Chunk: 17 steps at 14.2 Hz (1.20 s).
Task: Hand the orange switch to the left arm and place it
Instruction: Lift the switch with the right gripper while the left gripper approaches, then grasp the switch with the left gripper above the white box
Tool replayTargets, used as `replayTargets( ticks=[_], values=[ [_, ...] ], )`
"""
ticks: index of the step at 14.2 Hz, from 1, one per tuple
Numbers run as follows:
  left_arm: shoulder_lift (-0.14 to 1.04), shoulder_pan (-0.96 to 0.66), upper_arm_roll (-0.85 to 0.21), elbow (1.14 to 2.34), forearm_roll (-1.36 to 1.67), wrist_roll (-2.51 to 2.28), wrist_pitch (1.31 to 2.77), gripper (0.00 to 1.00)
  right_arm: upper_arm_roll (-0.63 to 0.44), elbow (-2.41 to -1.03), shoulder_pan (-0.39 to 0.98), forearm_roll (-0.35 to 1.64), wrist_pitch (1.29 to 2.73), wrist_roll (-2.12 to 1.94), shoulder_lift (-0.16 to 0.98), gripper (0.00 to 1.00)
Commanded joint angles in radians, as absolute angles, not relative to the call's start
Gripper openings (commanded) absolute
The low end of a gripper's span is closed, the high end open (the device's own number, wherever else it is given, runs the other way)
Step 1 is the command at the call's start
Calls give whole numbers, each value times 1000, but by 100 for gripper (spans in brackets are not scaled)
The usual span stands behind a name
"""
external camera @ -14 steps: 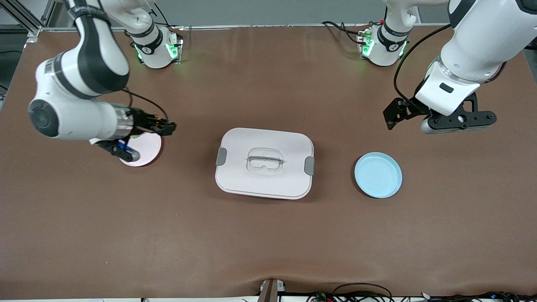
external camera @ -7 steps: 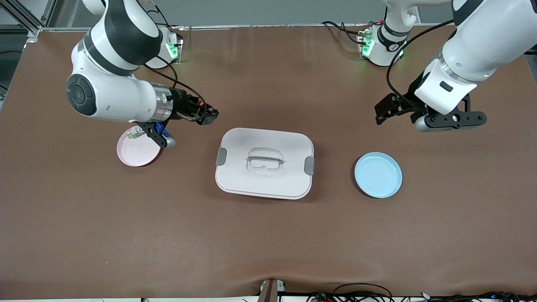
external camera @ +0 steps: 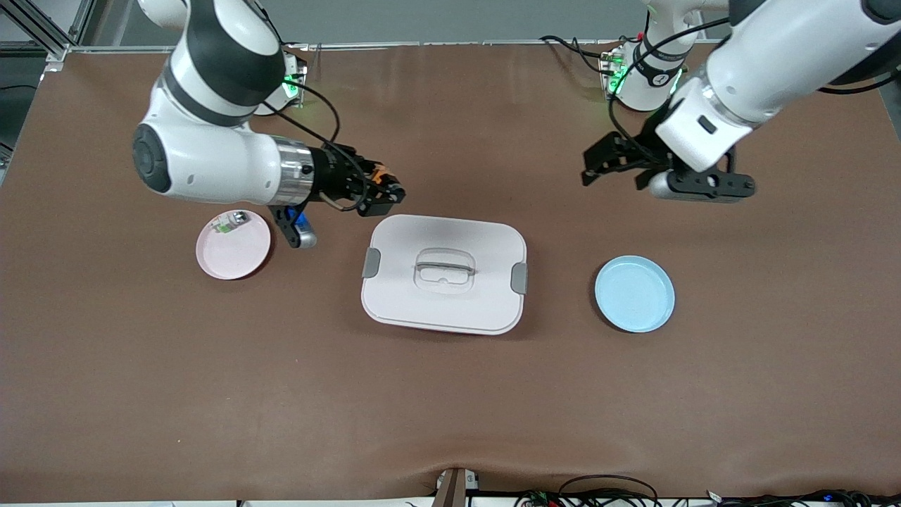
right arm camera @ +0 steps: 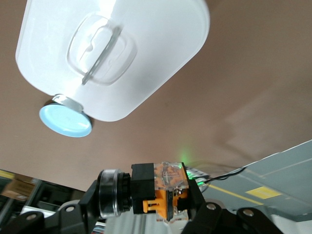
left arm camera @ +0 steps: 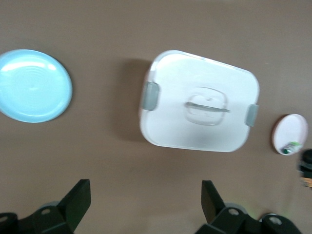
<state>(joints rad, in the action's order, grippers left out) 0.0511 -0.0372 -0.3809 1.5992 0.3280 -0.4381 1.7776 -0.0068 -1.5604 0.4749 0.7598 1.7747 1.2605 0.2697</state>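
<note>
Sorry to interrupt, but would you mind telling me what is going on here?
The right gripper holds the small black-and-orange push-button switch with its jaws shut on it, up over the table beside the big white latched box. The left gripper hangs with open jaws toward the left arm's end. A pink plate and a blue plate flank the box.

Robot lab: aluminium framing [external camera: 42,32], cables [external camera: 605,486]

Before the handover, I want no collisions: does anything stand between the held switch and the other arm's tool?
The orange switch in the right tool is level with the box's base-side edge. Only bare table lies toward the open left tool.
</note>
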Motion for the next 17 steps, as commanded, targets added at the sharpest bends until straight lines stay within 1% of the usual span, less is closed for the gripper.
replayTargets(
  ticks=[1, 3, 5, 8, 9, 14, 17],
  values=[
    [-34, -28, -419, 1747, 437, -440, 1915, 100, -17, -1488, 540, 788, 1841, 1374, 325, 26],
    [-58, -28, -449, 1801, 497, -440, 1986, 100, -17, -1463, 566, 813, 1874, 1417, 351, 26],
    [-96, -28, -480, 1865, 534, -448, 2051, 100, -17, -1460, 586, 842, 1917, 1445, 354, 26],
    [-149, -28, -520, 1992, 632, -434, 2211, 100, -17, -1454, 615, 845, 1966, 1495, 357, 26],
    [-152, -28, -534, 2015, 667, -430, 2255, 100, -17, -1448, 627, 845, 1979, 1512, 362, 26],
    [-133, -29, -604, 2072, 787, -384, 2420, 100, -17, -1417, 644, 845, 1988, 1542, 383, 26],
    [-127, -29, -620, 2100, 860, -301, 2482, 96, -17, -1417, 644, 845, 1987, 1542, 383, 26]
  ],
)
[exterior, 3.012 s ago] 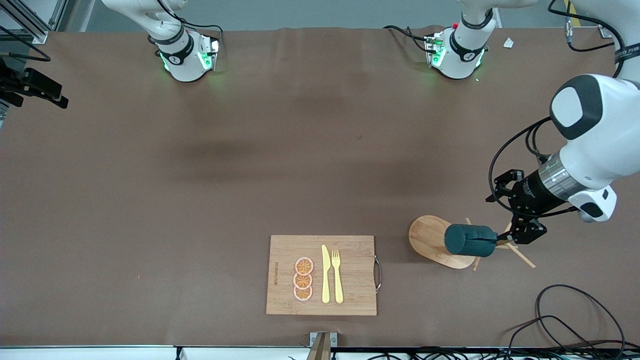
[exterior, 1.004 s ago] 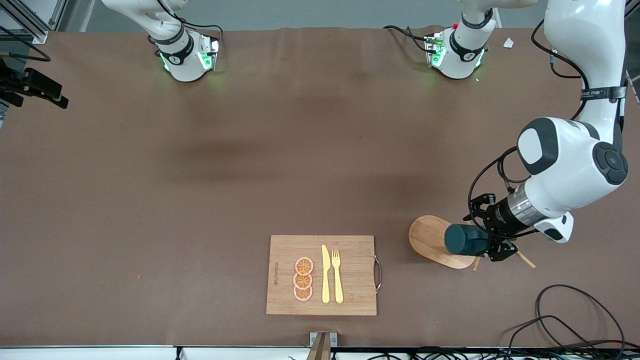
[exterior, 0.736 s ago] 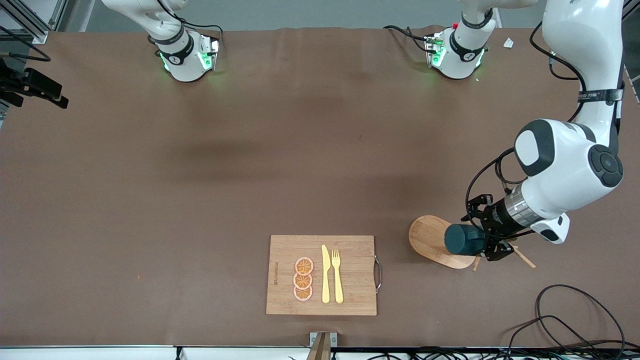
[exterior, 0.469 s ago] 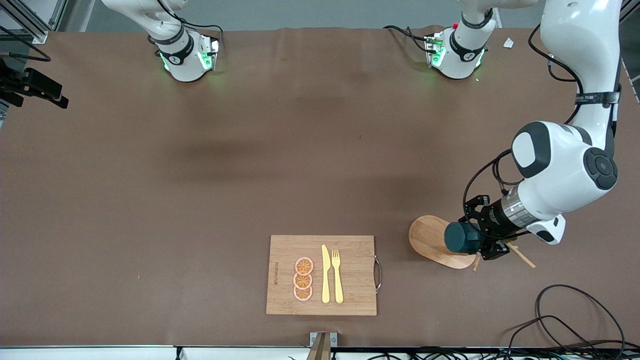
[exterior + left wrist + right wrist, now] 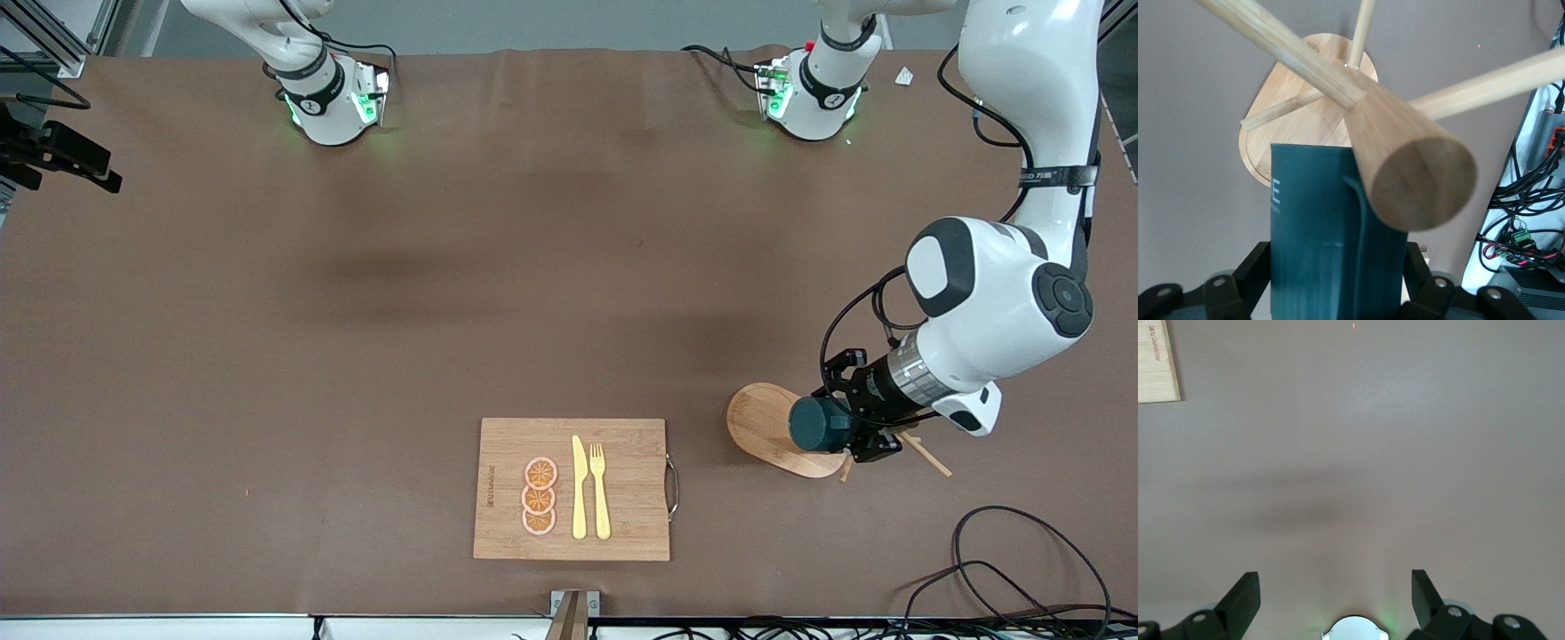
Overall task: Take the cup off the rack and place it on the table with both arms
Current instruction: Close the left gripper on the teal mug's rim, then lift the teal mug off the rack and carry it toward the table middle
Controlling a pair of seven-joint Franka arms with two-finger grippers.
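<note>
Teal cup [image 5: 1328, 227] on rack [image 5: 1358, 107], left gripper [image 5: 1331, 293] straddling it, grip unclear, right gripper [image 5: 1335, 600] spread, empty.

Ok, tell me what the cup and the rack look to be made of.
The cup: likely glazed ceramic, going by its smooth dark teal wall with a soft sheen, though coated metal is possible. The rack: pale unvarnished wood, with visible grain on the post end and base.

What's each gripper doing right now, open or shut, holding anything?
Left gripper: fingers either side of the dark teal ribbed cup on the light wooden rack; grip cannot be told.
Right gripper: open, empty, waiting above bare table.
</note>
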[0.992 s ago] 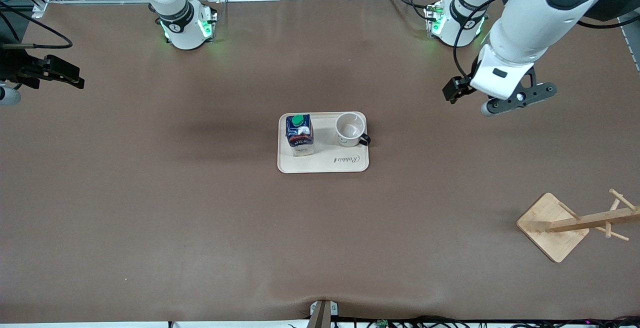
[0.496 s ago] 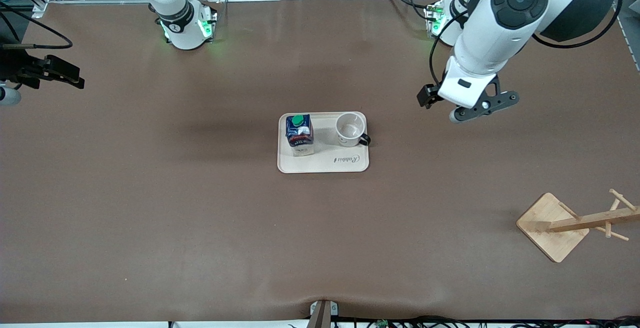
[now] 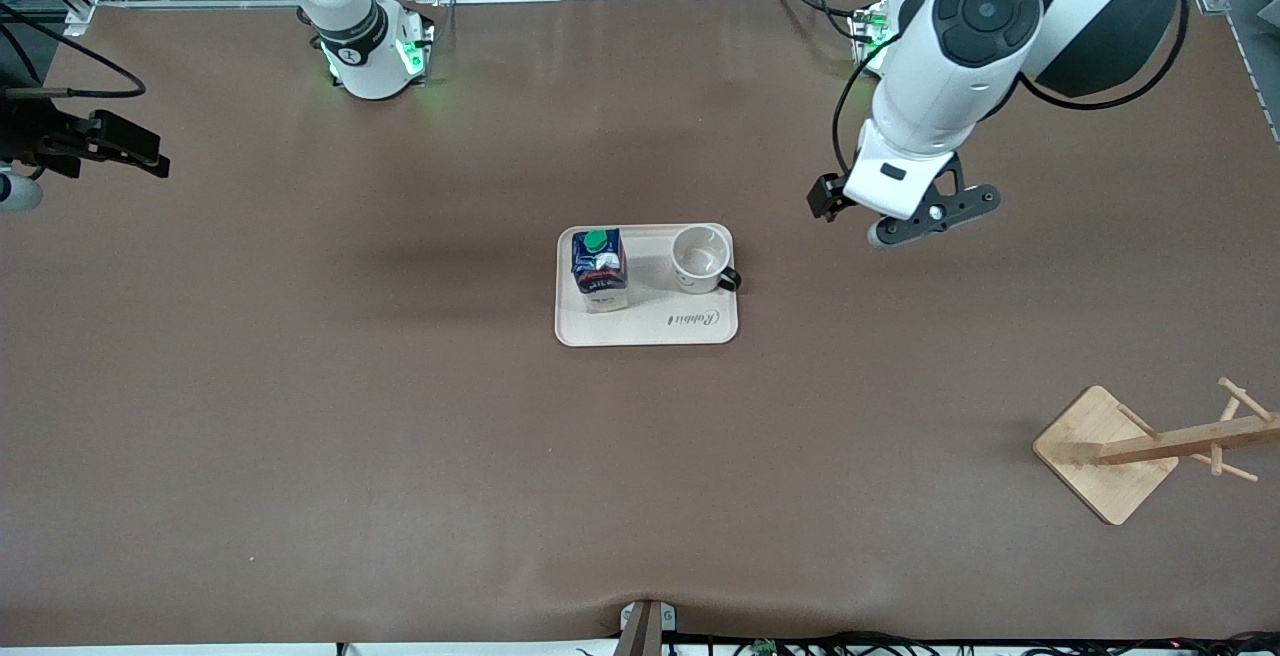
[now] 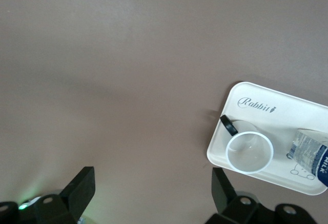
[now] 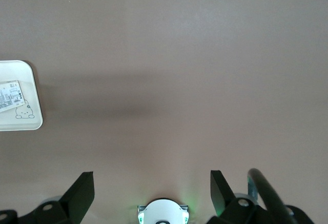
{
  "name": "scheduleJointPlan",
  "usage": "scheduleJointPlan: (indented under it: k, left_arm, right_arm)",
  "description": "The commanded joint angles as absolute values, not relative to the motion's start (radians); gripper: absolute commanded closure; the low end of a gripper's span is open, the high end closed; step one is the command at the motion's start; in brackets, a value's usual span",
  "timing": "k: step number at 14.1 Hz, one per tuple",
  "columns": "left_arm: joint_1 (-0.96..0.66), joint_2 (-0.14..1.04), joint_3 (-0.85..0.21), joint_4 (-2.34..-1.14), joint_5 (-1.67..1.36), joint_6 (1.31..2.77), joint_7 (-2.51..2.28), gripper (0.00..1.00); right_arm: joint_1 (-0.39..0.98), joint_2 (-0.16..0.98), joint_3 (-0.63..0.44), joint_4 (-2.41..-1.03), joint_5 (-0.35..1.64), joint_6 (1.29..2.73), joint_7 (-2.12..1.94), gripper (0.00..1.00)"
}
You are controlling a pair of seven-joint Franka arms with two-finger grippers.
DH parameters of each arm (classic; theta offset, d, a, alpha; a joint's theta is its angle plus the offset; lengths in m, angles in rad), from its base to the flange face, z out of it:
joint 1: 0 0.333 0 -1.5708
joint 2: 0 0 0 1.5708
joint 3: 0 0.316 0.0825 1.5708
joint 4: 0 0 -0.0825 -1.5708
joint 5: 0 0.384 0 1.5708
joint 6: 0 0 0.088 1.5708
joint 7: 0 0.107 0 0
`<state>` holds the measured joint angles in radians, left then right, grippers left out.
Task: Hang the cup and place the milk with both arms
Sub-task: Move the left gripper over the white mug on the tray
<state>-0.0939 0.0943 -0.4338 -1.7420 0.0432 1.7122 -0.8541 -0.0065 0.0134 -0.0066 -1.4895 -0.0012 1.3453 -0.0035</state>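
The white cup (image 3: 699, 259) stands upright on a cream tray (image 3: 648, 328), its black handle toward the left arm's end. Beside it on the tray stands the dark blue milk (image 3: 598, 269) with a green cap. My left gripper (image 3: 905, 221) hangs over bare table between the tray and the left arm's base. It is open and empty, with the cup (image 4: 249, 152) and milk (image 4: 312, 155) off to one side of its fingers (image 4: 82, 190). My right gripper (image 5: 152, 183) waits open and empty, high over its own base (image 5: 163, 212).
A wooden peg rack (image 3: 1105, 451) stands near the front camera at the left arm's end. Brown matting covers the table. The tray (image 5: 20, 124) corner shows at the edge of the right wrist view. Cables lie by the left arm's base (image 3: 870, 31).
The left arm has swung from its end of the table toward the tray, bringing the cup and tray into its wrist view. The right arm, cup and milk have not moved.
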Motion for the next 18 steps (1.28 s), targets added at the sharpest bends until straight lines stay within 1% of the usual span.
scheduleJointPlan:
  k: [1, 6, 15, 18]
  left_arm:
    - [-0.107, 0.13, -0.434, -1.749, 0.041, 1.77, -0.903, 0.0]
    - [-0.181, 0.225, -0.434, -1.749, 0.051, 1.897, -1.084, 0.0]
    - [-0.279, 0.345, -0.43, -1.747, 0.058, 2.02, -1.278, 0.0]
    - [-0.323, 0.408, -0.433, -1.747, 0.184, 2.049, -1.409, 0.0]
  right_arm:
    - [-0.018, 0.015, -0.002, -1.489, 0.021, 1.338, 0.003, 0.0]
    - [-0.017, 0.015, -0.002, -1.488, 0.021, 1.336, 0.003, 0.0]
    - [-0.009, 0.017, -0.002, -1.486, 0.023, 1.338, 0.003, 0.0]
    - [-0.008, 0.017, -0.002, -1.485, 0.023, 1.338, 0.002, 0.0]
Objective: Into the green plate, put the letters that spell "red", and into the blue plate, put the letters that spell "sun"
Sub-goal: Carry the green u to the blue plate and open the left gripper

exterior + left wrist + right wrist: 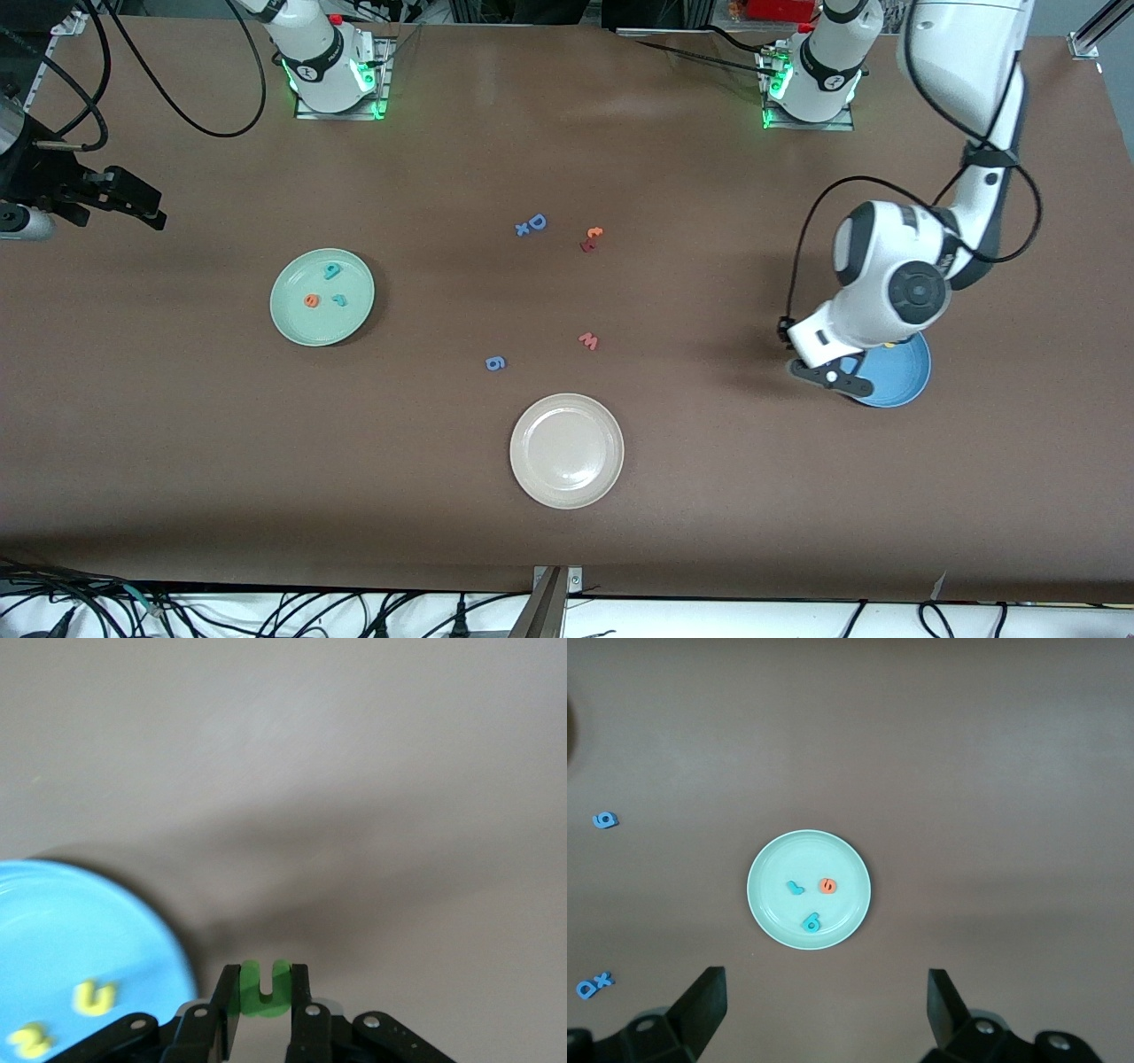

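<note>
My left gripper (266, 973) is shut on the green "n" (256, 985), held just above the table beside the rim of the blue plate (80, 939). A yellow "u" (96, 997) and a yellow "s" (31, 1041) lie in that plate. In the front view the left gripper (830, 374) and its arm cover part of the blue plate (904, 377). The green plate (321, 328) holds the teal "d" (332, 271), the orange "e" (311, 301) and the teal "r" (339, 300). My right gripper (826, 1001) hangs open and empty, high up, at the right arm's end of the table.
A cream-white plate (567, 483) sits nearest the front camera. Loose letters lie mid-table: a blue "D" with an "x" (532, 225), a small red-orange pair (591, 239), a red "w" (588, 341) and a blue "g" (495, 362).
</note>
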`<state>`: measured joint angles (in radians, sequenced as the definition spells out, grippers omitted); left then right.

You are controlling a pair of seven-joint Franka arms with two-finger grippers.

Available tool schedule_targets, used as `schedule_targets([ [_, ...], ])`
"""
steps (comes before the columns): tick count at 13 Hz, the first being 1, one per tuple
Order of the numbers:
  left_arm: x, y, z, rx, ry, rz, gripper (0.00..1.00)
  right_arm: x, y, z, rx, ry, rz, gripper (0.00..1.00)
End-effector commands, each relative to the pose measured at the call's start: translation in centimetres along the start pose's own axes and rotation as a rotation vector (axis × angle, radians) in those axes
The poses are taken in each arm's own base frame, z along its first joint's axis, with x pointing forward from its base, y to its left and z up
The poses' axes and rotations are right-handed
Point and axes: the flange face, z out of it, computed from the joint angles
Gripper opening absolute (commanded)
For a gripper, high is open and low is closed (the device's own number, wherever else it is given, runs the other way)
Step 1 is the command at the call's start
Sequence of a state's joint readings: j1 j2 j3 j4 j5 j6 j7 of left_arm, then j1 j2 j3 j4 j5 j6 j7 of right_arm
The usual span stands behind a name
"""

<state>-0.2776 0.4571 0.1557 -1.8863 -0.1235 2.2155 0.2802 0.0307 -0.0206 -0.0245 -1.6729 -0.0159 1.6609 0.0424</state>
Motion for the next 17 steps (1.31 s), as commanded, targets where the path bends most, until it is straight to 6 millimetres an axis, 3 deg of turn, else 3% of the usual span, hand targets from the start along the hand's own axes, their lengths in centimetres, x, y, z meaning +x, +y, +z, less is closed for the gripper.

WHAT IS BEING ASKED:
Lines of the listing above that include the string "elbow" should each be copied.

TASK RESPONSE:
  left_arm: shoulder_lift (-0.14 to 1.04), shoulder_pan (-0.96 to 0.66), upper_arm_roll (-0.85 to 0.21), elbow (1.14 to 2.34), forearm_roll (-1.36 to 1.67), wrist_roll (-2.51 to 2.28), wrist_pitch (1.31 to 2.77), gripper (0.00 to 1.00)
  right_arm: upper_arm_roll (-0.63 to 0.44), elbow (-2.41 to -1.03), shoulder_pan (-0.39 to 0.98), forearm_roll (-0.35 to 1.64), wrist_pitch (1.29 to 2.73), wrist_roll (-2.12 to 1.94), shoulder_lift (-0.16 to 0.98), gripper (0.00 to 1.00)

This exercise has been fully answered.